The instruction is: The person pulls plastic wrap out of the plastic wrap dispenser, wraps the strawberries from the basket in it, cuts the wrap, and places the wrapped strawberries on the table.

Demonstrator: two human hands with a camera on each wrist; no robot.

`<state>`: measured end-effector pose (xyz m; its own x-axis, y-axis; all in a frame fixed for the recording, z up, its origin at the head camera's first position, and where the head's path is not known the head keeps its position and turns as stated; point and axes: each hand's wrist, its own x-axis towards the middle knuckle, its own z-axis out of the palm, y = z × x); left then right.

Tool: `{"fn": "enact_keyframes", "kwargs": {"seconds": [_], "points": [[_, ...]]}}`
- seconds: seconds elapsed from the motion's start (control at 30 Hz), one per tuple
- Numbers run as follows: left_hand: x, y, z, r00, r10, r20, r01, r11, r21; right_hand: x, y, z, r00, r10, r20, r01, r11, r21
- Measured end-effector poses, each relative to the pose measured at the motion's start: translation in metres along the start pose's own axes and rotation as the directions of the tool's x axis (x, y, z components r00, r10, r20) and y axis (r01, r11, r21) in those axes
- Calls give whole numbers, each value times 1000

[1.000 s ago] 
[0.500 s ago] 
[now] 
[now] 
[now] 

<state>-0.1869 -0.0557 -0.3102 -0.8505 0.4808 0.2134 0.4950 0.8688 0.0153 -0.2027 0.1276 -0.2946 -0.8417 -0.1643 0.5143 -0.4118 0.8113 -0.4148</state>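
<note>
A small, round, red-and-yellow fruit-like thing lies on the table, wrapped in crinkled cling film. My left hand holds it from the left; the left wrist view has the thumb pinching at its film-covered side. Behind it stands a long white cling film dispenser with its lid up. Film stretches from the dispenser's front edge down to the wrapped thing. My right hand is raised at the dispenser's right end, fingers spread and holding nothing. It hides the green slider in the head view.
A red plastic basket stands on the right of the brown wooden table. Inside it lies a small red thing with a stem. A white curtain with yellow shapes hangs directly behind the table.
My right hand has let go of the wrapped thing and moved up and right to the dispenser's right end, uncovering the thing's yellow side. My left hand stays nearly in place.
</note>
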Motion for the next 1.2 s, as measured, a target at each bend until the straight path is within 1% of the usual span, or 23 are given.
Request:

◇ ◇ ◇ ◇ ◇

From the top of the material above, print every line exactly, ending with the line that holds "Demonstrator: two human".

• **WRITTEN REPLY**
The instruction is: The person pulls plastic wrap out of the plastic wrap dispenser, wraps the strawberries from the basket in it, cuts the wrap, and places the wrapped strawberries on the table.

Demonstrator: two human hands with a camera on each wrist; no robot.

This exercise requires no further work.